Bitcoin Cash Bug Reminds About An Ever-Present Danger for Crypto
- Some companies don't actually respond to security disclosures brought to their attention.
- Bugs will continue turning up in the short and medium term, at least until the crypto-market stabilizes.
Safety, safety, safety. Most traditional investors are obsessed by the safety of cryptocurrencies as an investment. They obsess over whether it's safe to invest USD 1.000 in Bitcoin or Ethereum, as if it were entirely safe to invest the same amount in Facebook, Microsoft or eBay, who also suffered a double digit drop.
Yet as much as journalists and traditional economists wring their hands over the unpredictability of the crypto-market, there is another safety issue that affects the cryptocurrency industry at least as much.
As the recent discovery of a SIGHASH_BUG in Bitcoin Cash revealed, this issue is the ever-present danger of code vulnerabilities.
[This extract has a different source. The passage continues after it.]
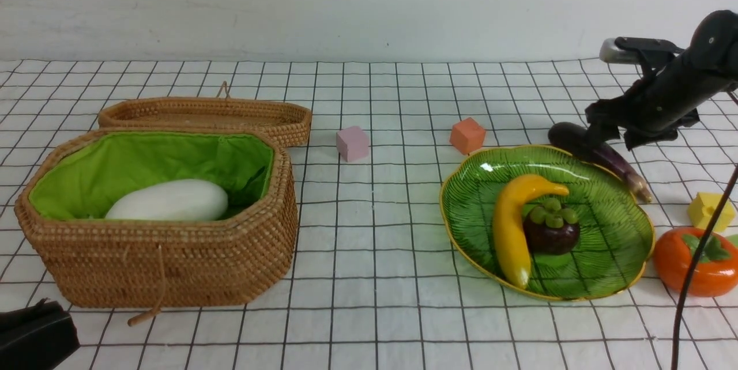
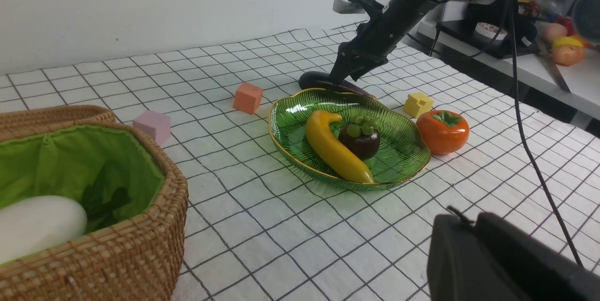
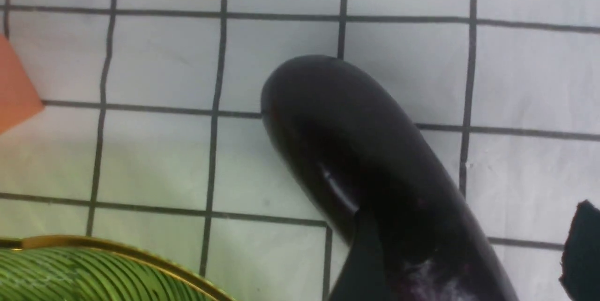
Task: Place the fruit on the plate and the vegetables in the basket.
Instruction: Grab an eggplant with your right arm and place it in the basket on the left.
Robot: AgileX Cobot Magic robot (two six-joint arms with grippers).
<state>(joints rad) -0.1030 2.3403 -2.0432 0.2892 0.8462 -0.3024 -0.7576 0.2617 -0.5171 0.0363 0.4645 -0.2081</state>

And given that the crypto-industry is expanding very rapidly, it's likely that developers and users alike will have to be on their guard for as long the industry remains in its bubble-esque infancy.
Bugs, Bugs, Bugs
On August 9, Bitcoin Core developer Cory Fields published a blog, in which he detailed his April discovery of a potentially chain-splitting flaw in the Bitcoin Cash protocol.
Contained in a new implementation of Bitcoin Cash's software, this bug arose from the removal of a piece of code that performs a specific check on the signatures used to validate transactions.
As Fields explained in his blog, this removal "would have allowed a specially crafted transaction to split the Bitcoin Cash blockchain into two incompatible chains,” since nodes following the new software implementation would end up disagreeing with those nodes still running on the previous, signature-checking software.
Given this disagreement, an accidental hard fork could have been caused, although Fields anonymously disclosed the flaw to Bitcoin Cash developers, who went on to discreetly introduce a patch.
But even with the happy ending, this episode should be a concern to any with a stake in the crypto industry, since as Fields notes, "much work is still required to reach the sophisticated level of engineering that cryptocurrencies require."
Indeed, there is ample evidence that this level hasn't quite been reached in many quarters. In March, researchers published a paper detailing an alarming Ethereum bug that would have enabled hackers to seize control of a node's computing power, thereby opening the door for the theft of funds. In June, a critical transfer bug was also found buried in ICON's code, giving malicious actors the ability to disable transactions to specified wallet addresses.
In May, Bytecoin was affected by a potentially network-splitting bug of its own, which ended up causing transaction delays before being resolved by users and miners upgrading to the latest software. And in June again, the Lisk blockchain temporarily went down while its development team combated an invalid transaction bug.
Crypto is a Special Case
Needless to say, these kinds of bug are manifold in crypto (ask EOS, or Augur), and for several fundamental reasons.
As explained to Cryptonews.com by Bitcoin developer Bryan Bishop, cryptocurrencies have the unique property of being splittable if newer software versions have a 'bug' preceding versions don't.
“Crypto bugs are everywhere,” he says. “One of the reasons of this is that if one of two implementations have a bug and the other one doesn't, then the system falls out of consensus. This is the type of bug that Cory Fields identified in Bitcoin Cash. To prevent and identify these bugs requires a lot of experience with consensus-critical systems.”
According to Neha Narula of MIT's Digital Currency Initiative, the problem is made even more worse by the 'trustless' nature of crypto-platforms and the egotistical incentives that drive them. "A cryptocurrency’s resiliency comes from a design that tolerates people in the system acting in their own self-interest," she wrote recently. "Put that way, the flaw in the current system is clear: Disclosure is the least lucrative of all options."
Not only is disclosure the least profitable option in certain cases, but it’s made less likely by the unresponsive and closed-off culture prevalent at some crypto foundations and startups. “The problem is that some companies don't actually respond to security disclosures brought to their attention,” explains Bishop. “As a consequence, software and users remain vulnerable.”
And when you add these unique conditions to the bubble of money being pumped into crypto (in a way that enables people to launch blockchain-based platforms on the basis of weak ideas and inadequate coding/cryptographic experience), it's all-too predictable that bugs are turning up left, right and centre.
And this means they'll continue turning up in the short and medium term, at least until the crypto-market stabilises and a few dominant cryptocurrencies emerge.